Mieux on comprend où va l’argent, plus on se sent responsable. Il convient d’évaluer des sommes raisonnables qui peuvent être investies pour des voyages missionnaires, et rendre compte à la communauté et à ceux qui soutiennent la mission.
Un plus grand engagement des églises locales, des groupements et réseaux d’églises.
Les églises et mouvements d’églises qui proposent une vision et un engagement pour leur jeunesse ont l’occasion de préparer de nouvelles générations de missionnaires. Lorsque les relations entre églises s’intensifient, les groupes peuvent se mélanger pour partir en mission à court terme, étendre leurs relations et enrichir leurs expériences, tout en diminuant leurs frais de voyages.
Une condition pour ceux qui partent : être bien préparé…
Avant d’envoyer ses disciples deux à deux pour un service à court terme sur la terre d’Israël, Jésus leur a dit : « Soyez prudents comme des serpents, et simples comme des colombes ». Et Il leur a donné des recommandations très précises dans Matthieu 10 :1-33. Le fait d’écouter, d’apprendre et « d’être », sont essentiels pour un ministère efficace.
Les missionnaires « court terme » peuvent vivre une expérience très enrichissante et en même temps avoir un impact positif au sein de la communauté et des populations qu’ils vont servir. Pour cela, il faut une préparation convenable. Voici quelques éléments importants à inclure :
- A la base, un solide engagement de disciple.
- Une introduction aux questions transculturelles, pour développer la sensibilité aux différences de cultures chez les futurs missionnaires. On peut citer notamment : les différences de vision du monde ; comment les gens d’autres religions et d’autres lieux pensent ; comment ils adorent dans leur religion , ce qu’ils croient et pratiquent; comment se comporter dans une culture différente ; etc.

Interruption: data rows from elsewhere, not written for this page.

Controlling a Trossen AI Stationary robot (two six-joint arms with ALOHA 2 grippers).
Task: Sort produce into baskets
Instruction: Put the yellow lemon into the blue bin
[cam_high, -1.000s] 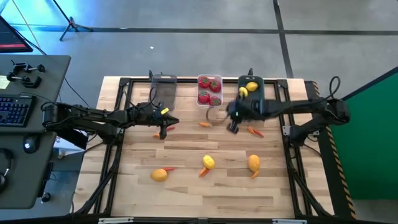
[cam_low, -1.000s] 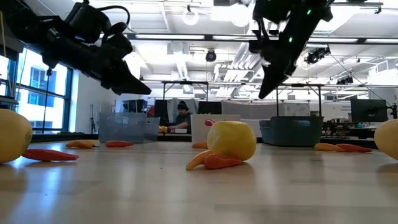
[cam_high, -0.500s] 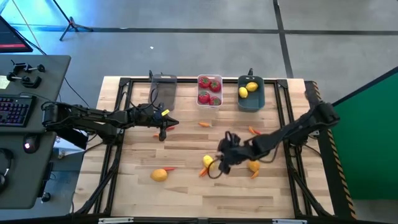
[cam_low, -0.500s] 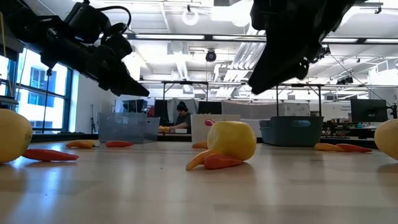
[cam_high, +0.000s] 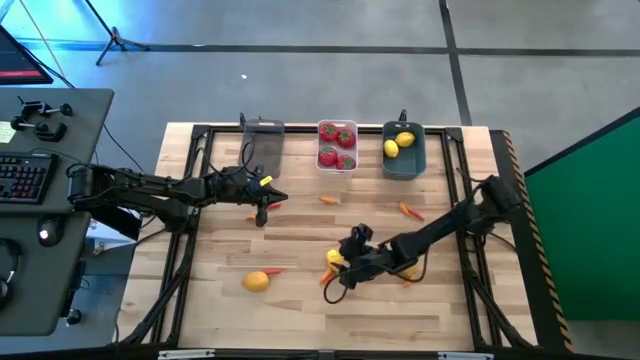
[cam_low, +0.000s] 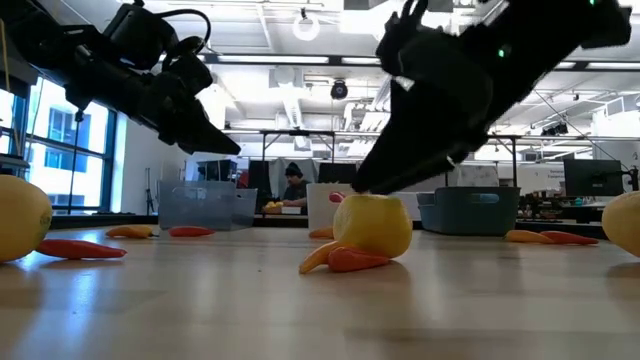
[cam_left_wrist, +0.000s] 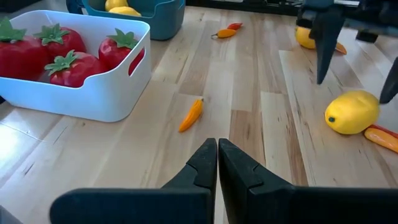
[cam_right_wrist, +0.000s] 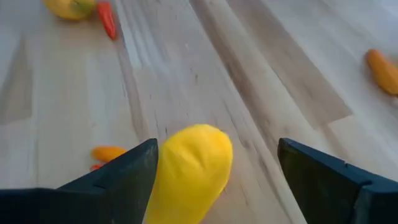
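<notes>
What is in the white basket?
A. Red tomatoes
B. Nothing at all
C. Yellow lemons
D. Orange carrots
A: the white basket holds red tomatoes with green tops, as the high view and the left wrist view both show; the lemons sit in the dark basket next to it.

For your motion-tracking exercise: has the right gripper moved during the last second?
Yes. The right gripper left the dark teal basket for the middle lemon nearer the table's front.
</notes>
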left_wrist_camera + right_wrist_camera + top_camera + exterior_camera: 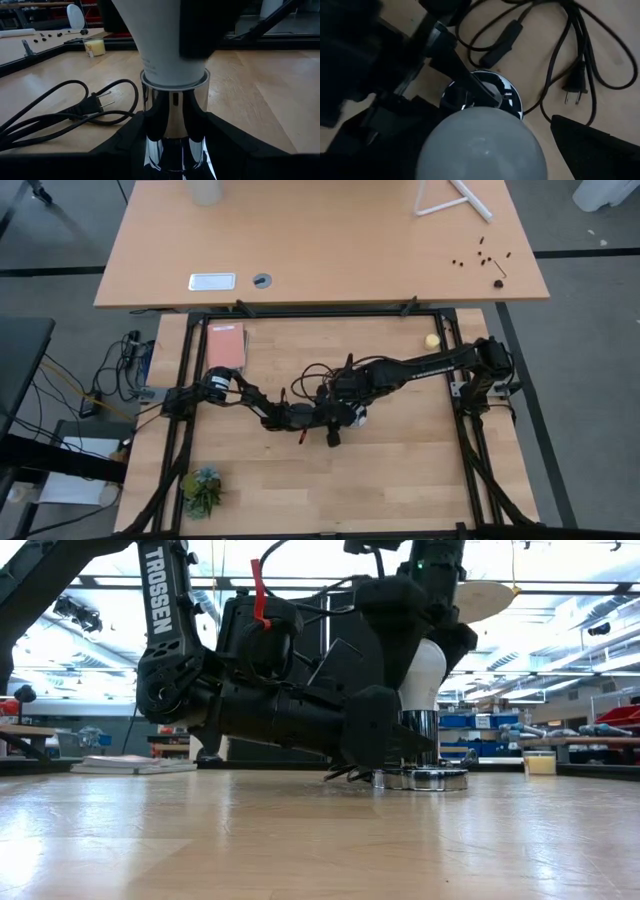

- Une formation minimale au combat spirituel.
- Une prise de conscience comment nous, occidentaux, sommes perçus par le reste du monde.
- Une formation aux notions de fonctionnement en équipe : prendre conscience de soi-même en tant qu’individu, et comprendre les autres qui vont vivre la même expérience de groupe.
Conseils pratiques :
– N’isolons pas un groupe de missionnaires à court-terme dans une base missionnaire retirée de la population locale ou dans un complexe hôtelier où l’on vit « à l’européenne » !
– Permettons leur de vivre humblement et avec reconnaissance au plus près des foyers de leurs hôtes autochtones et de passer du temps avec eux.
– Pour cela, n’emmenons pas un groupe trop important en nombre.
– Orientons les missionnaires à court-terme vers une attitude d’apprenants, laissant de côté les comportements de supériorité et étant ouverts aux idées des autochtones.
Conclusion : A partir d’une expérience missionnaire à court-terme, certains jeunes chrétiens, s’ils revêtent une attitude de serviteurs, pourront développer une vocation à long terme, ou devenir des soutiens durables pour l’œuvre missionnaire dans la suite de leur parcours spirituel.